Our new product is a highly-advanced version of our famous ‘HappySeed’ technology. As you surely know, ‘Magic-Ready HappySeeds’ are genetically engineered to go with our ‘GrowMagic’ agricultural helper. I am proud to announce GloboChem’s brand-new product, which we call ‘HappyHuman.’ It will make human beings – people like you and me – able to withstand the ‘GrowMagic’ that brings us the clean and inexpensive food you serve to your loved ones.

Each capsule of ‘HappyHuman’ contains specially-engineered radioactive isotopes that go throughout the body, miraculously altering the genetic code to change the cell chemistry in each and every cell. Then, our bodies can withstand the ‘GrowMagic’ that brings us attractive pest- free food at a reasonable price. In other words, it will make us able to withstand ‘GrowMagic’ 100 percent naturally!”

Funny stuff, huh? Well, maybe less funny after the recent announcement by the Environmental Protection Agency. Since weeds have evolved into super weeds that are increasingly resistant to agricultural chemicals, bold measures are necessary. The EPA has decided to allow larger traces of the herbicide glyphosate in farm-grown foods (http://rt.com/usa/monsanto-glyphosate-roundup-epa-483; http://truthstreammedia.com/epa-to-raise-allowable-glyphosate-levels-in-food-crops-3000).

Yes, glyphosate is the key ingredient in the company’s GrowMagic™ label of herbicides. Sorry, I meant to write Roundup label of herbicides.

Don’t worry, though – the acceptable level of glyphosate is only rising a little bit. The EPA is increasing limits on allowable glyphosate in food crops from 200 ppm to 6,000 ppm. That’s not much – only 3,000%.

Yes, scientists have linked glyphosate to cancerous diseases.

Yes, a study by The Cornucopia Institute concluded that glyphosate “exerted proliferative effects in human hormone-dependent breast cancer.”

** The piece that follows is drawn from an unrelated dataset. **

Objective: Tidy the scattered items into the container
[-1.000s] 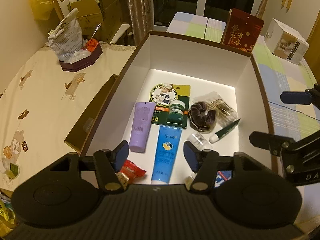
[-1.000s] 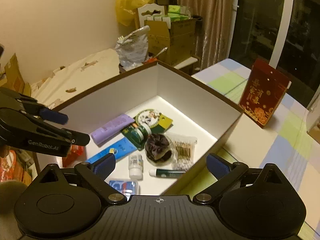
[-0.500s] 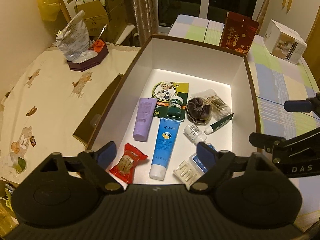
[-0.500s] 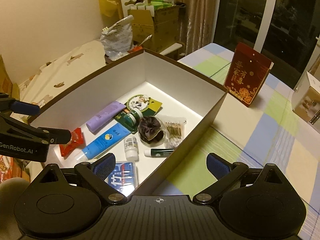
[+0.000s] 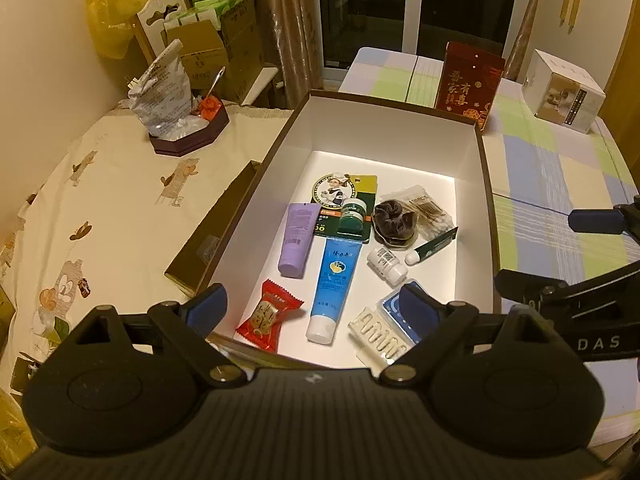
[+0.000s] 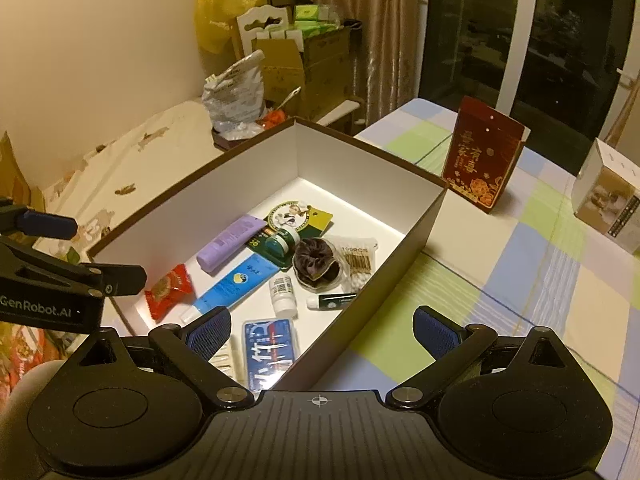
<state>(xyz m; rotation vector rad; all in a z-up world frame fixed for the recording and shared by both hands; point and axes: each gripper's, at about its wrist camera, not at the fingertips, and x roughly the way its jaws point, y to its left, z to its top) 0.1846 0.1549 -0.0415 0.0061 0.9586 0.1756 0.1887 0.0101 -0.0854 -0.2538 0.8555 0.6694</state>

Yes, another study concluded that “glyphosate enhances the damaging effects of other food borne chemical residues and environmental toxins.”

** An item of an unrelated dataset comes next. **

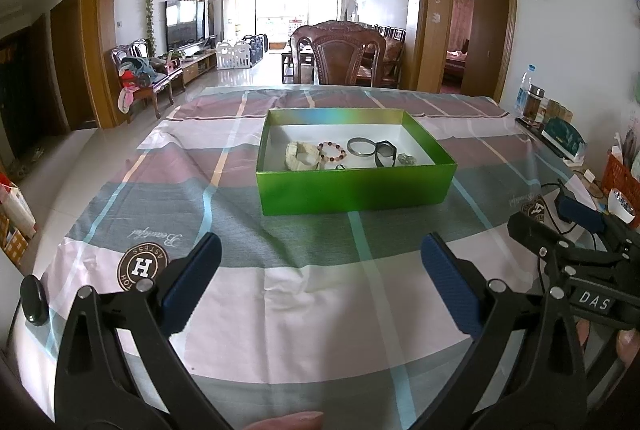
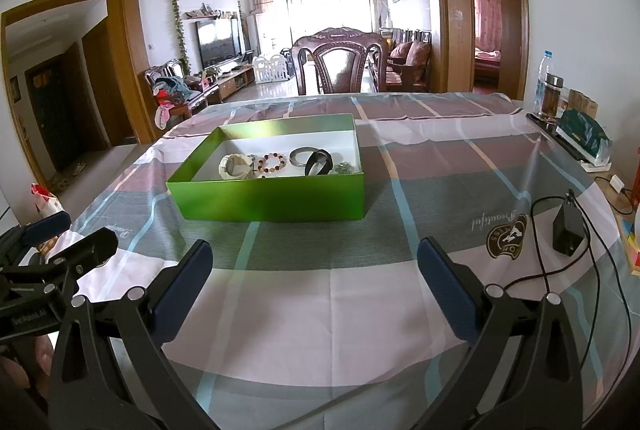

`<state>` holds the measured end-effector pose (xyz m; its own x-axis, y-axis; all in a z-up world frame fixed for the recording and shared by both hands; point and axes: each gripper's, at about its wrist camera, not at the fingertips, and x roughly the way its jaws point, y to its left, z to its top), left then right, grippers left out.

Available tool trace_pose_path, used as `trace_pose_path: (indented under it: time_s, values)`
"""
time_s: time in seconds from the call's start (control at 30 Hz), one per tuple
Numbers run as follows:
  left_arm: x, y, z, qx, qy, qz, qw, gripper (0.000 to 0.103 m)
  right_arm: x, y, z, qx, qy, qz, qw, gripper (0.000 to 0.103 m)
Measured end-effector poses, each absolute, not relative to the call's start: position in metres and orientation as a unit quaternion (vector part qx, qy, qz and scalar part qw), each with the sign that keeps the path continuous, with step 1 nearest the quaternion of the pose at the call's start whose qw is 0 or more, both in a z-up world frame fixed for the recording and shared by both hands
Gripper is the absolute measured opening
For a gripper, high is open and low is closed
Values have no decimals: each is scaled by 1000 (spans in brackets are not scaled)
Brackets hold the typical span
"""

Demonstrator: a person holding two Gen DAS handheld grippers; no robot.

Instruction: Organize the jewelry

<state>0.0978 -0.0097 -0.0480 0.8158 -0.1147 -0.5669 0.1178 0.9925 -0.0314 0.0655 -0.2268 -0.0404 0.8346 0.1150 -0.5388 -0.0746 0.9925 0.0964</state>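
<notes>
A green box [image 1: 352, 186] with a white inside sits open near the middle of a tabletop [image 1: 320, 294] covered with a pink, grey and white checked cloth, closer to the far edge than to the near one. Inside it, along the near wall, several pieces of jewelry lie in a row: a cream-coloured bracelet [image 1: 300, 155] toward the box's left end, a beaded bracelet [image 1: 331, 151] of reddish and pale beads beside it, a silver bangle [image 1: 361, 146], then a black band [image 1: 385, 152] that overlaps the bangle's edge, and a small greenish cluster [image 1: 406, 159] toward the right end. The left gripper [image 1: 320, 286] hovers above the near part of the tabletop with its blue-padded fingers [image 1: 192, 290] spread wide and nothing between them. The right gripper [image 2: 314, 286] hovers beside it at the same near edge, its jaws likewise spread wide and empty; each gripper shows at the margin of the other's view. Both point toward the box, well apart from it. A small black adapter [image 2: 567, 230] with a trailing cable rests on the cloth near the right edge. Along the far right edge stand a water bottle [image 2: 545, 78], a glass flask [image 2: 553, 96] and a dark green bag [image 2: 582, 140]. A carved wooden chair [image 2: 340, 62] stands behind the far edge
</notes>
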Motion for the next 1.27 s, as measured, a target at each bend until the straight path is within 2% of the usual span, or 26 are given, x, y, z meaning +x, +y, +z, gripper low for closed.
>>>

Later in The Diary of Amy, the story eventually takes an even darker turn. The public has so far resisted GloboChem’s plan to genetically alter the human race. But the situation has gotten worse, and the economy is in a tailspin due to a sudden oil shortage. We have to act fast! Fortunately, GloboChem comes to the rescue:

FOR IMMEDIATE RELEASE:

We recently announced our new HappyHuman™ product and sought to receive congressional approval to market it. But public reception was less-than-positive and the congressional bill stalled in committee.

We believe that now is the time to pass the bill and rush HappyHuman™ to the American public. Only by genetically engineering a human race able to withstand our products can we preserve our American way of life.

We must increase the “magic” within GrowMagic™ to a level high enough to kill every form of life that has not been genetically modified to resist it. In other words, the only way to sustain human life is to modify ourselves to resist killing the rest of it.

This was much funnier to me when I wrote it. Now, not so much.

I’m just wondering how long it is before I see such a press release in real life, or before I see such a plan being proposed by a GloboChem spokesperson. Sorry, I meant to write Monsanto spokesperson.